NEAL GABLER foresaw the web-cam, where people now try to charge a monthly fee to let the world watch their exciting lives through the lenses of 21 cam corders installed in their homes. Getting beyond the celebrity scene, however, was beyond Gabler's point of view. No matter that amateurs can sell their photos and films (adult and otherwise) as quickly as the professionals. The reason I include LIFE THE MOVIE is because his viewpoints shows how futile it is to confine one's world view to language. What was surprising to me was his LIFE THE MOVIE , although proclaiming how entertaining the graphic reels were , was without a single picture -- contradicting his own thesis -- he decided words could say it all.. This shows the mind does not need a camera or projector to see pictures .WHEN ALL IS SAID, reality will remain imprisoned in the mind of the reader and contrary to Neal Gabler, entertainment can never conquer reality. If one wants reality it will not help to live in a movie theater. Reality will not fit into Richard Dawkins selfish gene nor his extended phenotype. Reality for the READER cannot be established with the thesis of Roger Penrose's THE EMPEROR'S NEW MIND -- that the human mind is unique and cannot be replicated by the output of a computer.

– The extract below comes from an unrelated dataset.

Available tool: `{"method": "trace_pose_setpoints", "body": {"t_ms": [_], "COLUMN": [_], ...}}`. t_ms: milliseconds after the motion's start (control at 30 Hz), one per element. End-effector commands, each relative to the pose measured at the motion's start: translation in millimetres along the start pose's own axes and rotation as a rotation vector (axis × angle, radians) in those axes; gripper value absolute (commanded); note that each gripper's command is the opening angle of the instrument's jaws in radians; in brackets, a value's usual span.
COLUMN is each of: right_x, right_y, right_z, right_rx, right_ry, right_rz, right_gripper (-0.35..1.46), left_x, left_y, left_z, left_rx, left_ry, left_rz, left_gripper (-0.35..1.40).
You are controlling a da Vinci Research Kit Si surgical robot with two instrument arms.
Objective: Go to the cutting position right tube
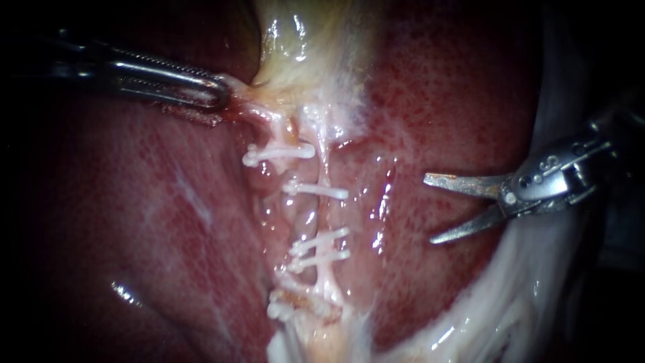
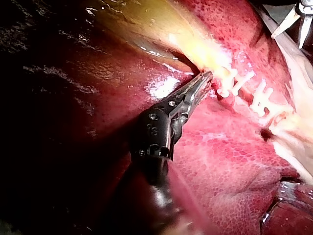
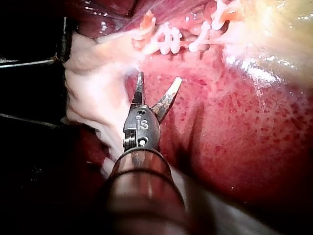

What may be derived from reading this site is a warning not to let a book, another's language, fill the emptiness of your mind. Pick up the metaphor, WORLDREELS, and view a book merely as one more point of view -- one out of six billion. Your own book, written or unwritten, drawn or not, will comprise your reality. All these other views, Philip K. Dick's, Ludwig Wittgenstein's, G. Gurdjieff's, Eric Hoffer's, Herbert Marcuse's can assist in focusing your reality, appreciating your reality, and enriching your reality. There is only one person per WORLDREEL -- the contents of each worldreel can be hung on a gallery wall, placed in a museum's glass case, published by Random House, shown on the Hollywood big screen, but none of this will change your unique reality which will remain encased within your mind. All attempts to share your reality with another are futile. As StarTrek Shatner told his Captain Kirk groupies: "GET A LIFE!" The handwriting on the cave wall reads: ONE LIFE AND ONE REALITY PER CUSTOMER.